TASK ITEM
Copy out all lines of the records in which the word "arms" appears.

DATA FOR THE TASK
Start of Block
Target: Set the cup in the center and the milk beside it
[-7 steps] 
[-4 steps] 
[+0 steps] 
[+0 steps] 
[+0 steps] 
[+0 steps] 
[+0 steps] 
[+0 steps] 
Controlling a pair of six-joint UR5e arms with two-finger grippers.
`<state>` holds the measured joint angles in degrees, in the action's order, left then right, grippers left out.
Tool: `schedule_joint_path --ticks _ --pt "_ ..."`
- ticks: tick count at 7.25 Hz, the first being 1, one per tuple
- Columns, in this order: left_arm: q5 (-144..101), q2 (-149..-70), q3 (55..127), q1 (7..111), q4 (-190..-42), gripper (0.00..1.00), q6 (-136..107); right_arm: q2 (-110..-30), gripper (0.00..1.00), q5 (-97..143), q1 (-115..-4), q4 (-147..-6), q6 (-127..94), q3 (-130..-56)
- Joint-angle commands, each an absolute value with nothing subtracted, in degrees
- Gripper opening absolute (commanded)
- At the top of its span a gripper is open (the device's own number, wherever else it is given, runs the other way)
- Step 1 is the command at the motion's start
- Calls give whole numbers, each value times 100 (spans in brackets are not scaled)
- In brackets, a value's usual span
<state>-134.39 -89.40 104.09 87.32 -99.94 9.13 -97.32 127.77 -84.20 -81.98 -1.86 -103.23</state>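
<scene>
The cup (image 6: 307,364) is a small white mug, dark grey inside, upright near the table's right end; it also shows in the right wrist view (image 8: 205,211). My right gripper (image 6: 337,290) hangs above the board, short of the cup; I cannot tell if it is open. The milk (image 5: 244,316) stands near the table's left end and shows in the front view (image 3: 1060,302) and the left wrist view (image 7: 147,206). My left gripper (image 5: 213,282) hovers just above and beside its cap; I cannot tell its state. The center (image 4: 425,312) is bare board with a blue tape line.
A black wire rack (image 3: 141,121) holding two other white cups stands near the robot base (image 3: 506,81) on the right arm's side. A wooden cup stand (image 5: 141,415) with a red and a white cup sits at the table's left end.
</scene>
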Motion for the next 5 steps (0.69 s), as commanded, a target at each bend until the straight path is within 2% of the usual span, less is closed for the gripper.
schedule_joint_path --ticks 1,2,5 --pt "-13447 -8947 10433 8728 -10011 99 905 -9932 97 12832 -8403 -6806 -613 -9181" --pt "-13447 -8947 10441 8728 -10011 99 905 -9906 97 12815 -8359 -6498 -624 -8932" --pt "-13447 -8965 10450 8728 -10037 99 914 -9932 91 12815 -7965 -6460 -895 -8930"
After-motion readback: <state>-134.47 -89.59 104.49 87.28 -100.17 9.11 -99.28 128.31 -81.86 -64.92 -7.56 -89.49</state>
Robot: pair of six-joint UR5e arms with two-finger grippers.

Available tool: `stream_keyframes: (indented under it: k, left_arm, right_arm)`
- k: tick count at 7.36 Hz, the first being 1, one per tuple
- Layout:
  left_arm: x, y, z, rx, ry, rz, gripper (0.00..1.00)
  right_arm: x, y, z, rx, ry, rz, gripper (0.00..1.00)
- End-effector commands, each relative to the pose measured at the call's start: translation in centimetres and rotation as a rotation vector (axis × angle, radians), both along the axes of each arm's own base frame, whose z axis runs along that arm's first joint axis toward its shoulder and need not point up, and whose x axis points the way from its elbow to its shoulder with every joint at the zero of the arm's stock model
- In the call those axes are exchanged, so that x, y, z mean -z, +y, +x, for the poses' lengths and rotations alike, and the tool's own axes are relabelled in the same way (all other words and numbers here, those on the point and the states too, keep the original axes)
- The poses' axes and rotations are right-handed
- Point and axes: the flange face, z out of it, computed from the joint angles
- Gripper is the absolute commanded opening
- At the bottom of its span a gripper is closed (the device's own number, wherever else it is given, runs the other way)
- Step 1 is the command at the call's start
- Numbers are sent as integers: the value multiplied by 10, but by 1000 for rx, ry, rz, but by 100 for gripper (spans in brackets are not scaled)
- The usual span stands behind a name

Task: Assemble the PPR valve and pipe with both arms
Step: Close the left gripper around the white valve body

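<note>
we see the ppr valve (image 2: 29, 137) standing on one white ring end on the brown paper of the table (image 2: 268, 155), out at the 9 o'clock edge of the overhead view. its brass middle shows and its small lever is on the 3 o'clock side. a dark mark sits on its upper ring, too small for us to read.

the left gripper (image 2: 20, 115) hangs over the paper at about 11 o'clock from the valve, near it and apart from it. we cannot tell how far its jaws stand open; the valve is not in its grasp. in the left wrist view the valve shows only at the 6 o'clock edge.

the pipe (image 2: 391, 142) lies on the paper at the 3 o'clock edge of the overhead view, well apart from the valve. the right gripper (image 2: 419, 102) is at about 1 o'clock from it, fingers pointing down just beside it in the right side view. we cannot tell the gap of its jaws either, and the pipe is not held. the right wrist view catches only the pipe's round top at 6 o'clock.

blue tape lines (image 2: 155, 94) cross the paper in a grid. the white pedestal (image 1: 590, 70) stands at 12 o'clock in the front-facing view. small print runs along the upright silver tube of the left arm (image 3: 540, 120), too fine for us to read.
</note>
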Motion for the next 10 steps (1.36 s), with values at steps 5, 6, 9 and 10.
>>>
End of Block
EXERCISE RESULT
Controlling a pair of six-joint UR5e arms with two-finger grippers.
Robot: pair of six-joint UR5e arms with two-finger grippers.
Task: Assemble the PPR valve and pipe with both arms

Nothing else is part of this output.